FAY-NE1 is an archaeological site on the Jebel Faya limestone hill or escarpment near Al Madam in the Emirate of Sharjah, the UAE, located about 50 km (31 mi) east of the city of Sharjah, and between the shoreline of the Gulf and Al Hajar Mountains. It contains tool assemblages from the Paleolithic, Neolithic, Iron Age, and Bronze Age. Because its deepest assemblage has been dated to 125,000 years ago, it was thought to be the world's most ancient settlement yet discovered of anatomically modern humans outside of Africa at the time of its discovery in 2011. Finds of a yet earlier date (50,000 years) have since been found at Misliya cave in the Levant.

Paleolithic occupations at Jebel Faya have been linked to humid periods in southern Arabia, in which freshwater availability and vegetation cover of the area would have increased and supported human subsistence.
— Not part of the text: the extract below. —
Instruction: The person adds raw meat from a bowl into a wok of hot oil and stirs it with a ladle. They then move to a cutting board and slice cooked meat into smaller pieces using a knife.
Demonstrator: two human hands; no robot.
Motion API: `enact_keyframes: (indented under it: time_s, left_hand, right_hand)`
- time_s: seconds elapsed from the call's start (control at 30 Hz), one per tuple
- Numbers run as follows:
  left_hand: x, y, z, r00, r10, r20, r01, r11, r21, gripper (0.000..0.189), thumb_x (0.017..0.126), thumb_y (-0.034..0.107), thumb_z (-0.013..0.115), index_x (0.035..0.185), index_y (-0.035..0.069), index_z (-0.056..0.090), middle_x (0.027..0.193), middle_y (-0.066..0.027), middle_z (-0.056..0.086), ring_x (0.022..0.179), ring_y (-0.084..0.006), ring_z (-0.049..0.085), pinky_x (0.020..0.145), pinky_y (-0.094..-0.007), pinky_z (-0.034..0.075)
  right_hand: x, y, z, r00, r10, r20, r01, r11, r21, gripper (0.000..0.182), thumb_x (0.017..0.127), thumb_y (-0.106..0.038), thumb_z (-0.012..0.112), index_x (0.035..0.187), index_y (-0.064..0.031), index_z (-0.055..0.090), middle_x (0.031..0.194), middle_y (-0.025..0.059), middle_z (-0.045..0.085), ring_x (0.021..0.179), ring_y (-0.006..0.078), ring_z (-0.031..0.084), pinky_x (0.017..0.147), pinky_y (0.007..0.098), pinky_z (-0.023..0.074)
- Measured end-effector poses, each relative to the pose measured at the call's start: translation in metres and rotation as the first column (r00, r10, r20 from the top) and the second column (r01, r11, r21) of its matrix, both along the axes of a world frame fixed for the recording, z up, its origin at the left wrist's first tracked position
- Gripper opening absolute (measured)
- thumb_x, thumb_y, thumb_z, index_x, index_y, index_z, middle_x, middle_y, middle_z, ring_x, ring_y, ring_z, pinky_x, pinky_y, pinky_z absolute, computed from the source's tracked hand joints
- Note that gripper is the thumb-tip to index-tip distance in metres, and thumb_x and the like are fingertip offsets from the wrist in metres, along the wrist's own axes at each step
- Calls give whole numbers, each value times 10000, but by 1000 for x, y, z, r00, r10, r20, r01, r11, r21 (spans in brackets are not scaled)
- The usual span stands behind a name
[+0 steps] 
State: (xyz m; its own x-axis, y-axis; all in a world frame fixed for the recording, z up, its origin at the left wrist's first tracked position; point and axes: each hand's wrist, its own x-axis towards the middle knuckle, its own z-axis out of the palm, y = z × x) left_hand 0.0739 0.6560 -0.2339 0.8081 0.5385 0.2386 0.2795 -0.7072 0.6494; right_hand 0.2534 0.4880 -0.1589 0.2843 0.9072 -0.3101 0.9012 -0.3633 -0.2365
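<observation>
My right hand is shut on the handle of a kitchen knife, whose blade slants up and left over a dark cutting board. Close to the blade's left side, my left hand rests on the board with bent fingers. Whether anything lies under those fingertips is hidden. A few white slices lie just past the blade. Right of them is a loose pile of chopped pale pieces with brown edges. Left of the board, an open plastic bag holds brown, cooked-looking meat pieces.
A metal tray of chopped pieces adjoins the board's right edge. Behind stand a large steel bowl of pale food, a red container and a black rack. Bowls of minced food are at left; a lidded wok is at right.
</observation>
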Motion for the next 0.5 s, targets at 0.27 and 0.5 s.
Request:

In 2013, Bretzke et al. analyzed sediment columns from trenches at FAY-NE1. While Assemblages A, B, and C showed evidence of vegetation, the layers lacking archaeological deposits showed evidence of desiccation. Additional studies of alluvial fan records and relic lake deposits in the region have supported this theory that humid periods may have offered multiple opportunities for human dispersal in southern Arabia.